Work request » Collect all lines from the records below that include the word "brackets".

Top of Material to process

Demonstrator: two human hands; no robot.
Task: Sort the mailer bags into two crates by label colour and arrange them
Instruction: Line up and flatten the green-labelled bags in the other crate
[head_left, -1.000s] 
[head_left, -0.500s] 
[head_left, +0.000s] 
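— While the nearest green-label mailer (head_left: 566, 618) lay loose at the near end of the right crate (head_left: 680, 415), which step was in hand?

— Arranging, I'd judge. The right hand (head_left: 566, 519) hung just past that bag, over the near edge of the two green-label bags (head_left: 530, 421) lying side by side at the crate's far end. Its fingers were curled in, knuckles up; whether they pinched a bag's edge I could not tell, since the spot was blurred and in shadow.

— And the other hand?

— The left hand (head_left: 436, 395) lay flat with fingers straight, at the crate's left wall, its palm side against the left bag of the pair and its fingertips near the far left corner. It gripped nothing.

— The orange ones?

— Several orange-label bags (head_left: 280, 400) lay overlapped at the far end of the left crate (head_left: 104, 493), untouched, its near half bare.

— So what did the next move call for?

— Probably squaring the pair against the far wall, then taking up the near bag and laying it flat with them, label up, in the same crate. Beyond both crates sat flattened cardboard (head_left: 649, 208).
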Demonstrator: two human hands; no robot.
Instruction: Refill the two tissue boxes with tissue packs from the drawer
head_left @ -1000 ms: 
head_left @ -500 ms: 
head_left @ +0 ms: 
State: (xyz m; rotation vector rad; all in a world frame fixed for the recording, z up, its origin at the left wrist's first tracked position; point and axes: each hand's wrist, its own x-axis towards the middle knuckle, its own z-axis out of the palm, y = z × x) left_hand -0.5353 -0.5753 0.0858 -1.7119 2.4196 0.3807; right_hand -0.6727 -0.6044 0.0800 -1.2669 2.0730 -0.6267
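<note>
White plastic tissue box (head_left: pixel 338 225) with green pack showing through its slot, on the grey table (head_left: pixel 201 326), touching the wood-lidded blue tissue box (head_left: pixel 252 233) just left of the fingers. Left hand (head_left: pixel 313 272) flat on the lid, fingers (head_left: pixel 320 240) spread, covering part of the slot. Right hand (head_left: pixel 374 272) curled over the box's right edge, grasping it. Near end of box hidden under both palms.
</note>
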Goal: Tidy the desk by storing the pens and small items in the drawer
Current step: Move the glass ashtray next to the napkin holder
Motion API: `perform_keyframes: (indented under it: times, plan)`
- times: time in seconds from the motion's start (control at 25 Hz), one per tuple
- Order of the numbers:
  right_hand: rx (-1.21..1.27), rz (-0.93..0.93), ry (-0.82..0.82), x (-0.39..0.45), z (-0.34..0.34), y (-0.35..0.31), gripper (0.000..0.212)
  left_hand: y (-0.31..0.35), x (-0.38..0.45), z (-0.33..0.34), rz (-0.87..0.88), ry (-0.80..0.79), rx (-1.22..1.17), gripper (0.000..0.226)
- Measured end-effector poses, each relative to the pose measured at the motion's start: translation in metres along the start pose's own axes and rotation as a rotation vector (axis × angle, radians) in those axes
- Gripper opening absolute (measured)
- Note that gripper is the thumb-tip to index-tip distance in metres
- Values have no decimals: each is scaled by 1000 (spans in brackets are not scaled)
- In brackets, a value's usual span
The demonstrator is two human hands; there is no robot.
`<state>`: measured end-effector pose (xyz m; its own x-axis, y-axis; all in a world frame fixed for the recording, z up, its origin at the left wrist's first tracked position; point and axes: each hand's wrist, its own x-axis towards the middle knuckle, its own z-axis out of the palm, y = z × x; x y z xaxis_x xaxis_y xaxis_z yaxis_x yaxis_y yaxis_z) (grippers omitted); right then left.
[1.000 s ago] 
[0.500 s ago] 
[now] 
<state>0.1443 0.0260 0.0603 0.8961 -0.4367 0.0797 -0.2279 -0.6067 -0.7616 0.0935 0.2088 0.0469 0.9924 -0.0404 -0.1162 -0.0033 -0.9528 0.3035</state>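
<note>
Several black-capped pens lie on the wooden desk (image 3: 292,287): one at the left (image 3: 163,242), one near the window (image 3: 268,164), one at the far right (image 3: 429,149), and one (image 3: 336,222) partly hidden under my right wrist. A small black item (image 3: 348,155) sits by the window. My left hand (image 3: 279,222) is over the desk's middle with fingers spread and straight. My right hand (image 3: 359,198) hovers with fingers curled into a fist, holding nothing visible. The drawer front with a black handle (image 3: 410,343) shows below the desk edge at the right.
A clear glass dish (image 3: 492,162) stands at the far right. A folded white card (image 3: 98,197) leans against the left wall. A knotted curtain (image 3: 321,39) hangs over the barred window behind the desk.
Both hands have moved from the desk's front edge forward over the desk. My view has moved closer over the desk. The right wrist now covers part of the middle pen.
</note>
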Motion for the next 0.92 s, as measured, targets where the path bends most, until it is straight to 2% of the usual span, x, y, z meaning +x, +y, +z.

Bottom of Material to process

Response below »
- Values have no decimals: each is scaled by 1000 (spans in brackets are not scaled)
- In brackets, a value's usual span

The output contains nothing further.